Époustouflant ! Même les meilleurs scénaristes hollywoodiens n’auraient pas osé un tel final. Le costume du rôle principal, d’abord promis au jeune Sébastien Schneiter et à son équipe Team Tilt après leur parfait début de saison (4 victoires en 5 régates), fut plus que contesté par Ernesto Bertarelli et ses hommes d’Alinghi depuis la reprise.

L’expérience face à l’insouciance ? Trop facile de tirer ce raccourci tant la jeune équipe menée par Tanguy Cariou accumule les heures d’entrainements et les expériences sur tous les supports. Trop aisé également de réduire l’équipe la plus titrée du circuit (5 championnats) à une addition d’hommes d’expérience. Alinghi c’est bien plus qu’une simple somme et leurs succès sur les autres circuits (Extreme 40, GC32) attestent d’une soif de victoires inétanchable.
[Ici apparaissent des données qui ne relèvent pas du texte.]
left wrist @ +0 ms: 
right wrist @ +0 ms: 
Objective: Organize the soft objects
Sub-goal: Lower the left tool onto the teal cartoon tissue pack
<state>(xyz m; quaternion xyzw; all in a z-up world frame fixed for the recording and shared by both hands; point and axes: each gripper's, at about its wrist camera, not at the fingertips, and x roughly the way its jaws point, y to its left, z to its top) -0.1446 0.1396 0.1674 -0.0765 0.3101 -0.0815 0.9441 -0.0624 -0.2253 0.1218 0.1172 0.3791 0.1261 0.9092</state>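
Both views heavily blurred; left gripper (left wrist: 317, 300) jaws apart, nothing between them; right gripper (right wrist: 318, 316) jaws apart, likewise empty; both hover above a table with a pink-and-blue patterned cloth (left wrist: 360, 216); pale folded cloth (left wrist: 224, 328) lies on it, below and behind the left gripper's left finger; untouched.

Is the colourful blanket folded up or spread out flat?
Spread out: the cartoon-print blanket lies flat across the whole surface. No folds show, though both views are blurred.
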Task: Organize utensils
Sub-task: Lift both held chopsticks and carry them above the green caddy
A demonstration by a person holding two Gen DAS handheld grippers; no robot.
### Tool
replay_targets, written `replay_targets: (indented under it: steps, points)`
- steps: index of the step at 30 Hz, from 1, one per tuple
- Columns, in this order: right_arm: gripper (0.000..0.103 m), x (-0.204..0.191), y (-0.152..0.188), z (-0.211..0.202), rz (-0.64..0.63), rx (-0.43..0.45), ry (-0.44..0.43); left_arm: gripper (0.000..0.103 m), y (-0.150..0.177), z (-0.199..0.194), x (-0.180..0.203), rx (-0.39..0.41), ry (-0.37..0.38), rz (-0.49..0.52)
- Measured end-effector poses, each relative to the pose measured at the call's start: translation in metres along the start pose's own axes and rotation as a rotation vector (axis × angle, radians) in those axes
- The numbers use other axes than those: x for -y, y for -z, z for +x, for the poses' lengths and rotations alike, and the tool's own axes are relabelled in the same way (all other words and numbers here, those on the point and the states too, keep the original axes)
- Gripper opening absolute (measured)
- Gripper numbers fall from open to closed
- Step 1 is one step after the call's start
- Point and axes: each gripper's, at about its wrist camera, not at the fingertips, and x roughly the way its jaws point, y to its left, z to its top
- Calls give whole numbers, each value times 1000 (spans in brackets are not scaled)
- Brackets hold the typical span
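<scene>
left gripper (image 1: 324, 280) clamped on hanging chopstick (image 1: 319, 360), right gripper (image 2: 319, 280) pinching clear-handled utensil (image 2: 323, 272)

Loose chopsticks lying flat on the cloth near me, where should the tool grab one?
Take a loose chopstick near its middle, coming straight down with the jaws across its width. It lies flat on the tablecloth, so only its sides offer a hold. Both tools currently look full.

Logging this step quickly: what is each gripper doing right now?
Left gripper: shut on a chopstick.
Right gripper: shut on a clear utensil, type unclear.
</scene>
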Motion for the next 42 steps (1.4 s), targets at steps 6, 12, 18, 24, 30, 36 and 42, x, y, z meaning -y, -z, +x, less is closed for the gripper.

De l’aveu même de leurs principaux concurrents l’an passé, Tilt et Alignhi naviguaient ex æquo à un niveau « d’excellence » comme le concédait Xavier Revil, parachuté barreur de Spindrift en l’absence de Yann Guichard dans la seconde partie de la saison : « ces deux là étaient un cran au-dessus de nous cette année, tant au niveau technique qu’en vitesse pure ». A l’heure du bilan, Mobimo et son charismatique barreur, Christian Wahl, 4e du général l’an passé, préférait retenir leur belle troisième place acquise lors de ce Grand Prix final, la seule d’une saison « difficile ». « C’était très important pour l’équipe de performer, il y a eu pas mal de changements cette année et nous avions besoin de ce bon résultat », analysait-il en clôture du Grand Prix de la Société Nautique de Genève.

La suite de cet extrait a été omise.